- Theatrical release poster
- Directed by: Bernard Girard
- Written by: Sally Stubblefield (Credited) Dalton Trumbo
- Produced by: Martin Melcher
- Starring: Susan Oliver Melinda Plowman Beverly Long Norma Jean Nilsson Tommie Moore Carla Merey
- Cinematography: Eddie Fitzgerald
- Edited by: Thomas Reilly
- Music by: Leith Stevens
- Production company: Arwin Productions
- Distributed by: Warner Bros. Pictures
- Release date: December 14, 1957;
- Running time: 76 minutes
- Country: United States
- Language: English

= The Green-Eyed Blonde =

1957 film

The Green-Eyed Blonde is a 1957 American drama film directed by Bernard Girard and written in collaboration by Dalton Trumbo, a blacklisted Hollywood screenwriter; and his front Sally Stubblefield, who wrote the story that Trumbo then adapted for the screen. The film stars Susan Oliver, Melinda Plowman, Beverly Long, Norma Jean Nilsson, Tommie Moore and Carla Merey. The film was released by Warner Bros. Pictures on December 14, 1957.

==Plot==

Maggie Wilson joins the staff of a California institution for wayward girls, run by the stern Mrs. Nichols. A new arrival, Betsy Abel, hates her mother and has a two-month-old baby of her own, refusing to identify the father.

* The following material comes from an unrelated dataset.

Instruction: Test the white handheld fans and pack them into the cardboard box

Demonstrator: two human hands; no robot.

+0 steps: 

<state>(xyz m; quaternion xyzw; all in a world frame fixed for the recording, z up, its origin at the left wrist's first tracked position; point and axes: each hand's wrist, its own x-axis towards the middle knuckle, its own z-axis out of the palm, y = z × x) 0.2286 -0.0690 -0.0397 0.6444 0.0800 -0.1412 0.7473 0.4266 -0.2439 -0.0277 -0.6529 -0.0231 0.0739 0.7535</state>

"Greeneyes", one of the girls, is due to be released in a few weeks. Her boyfriend Cliff is a former drug addict, determined to stay clean. The girls at the institution bond, particularly when Betsy's mother visits, threatening to put the baby up for adoption unless Betsy names the father so he can pay for the baby's support. The mother is unaware her own boyfriend impregnated her daughter.

Betsy's mother has brought the baby to the school during her visit and has left it in the car. One of the girls takes the child and all the girls in the school band together to care for it in secret. They keep the baby hidden for 10 days, but Maggie finally finds the baby and agrees to let them keep it through Christmas, only three days away. The next day, however, on Maggie's day off, the baby is discovered by Mrs. Nichols, who has it taken away. As the baby is driven off to an orphanage, the girls start a full-scale riot and destroy the school. Greeneyes is given a six-month extension to her sentence, against Maggie's recommendation. Greeneyes escapes, but she and Cliff rob a store and, when they are chased by police, they are killed.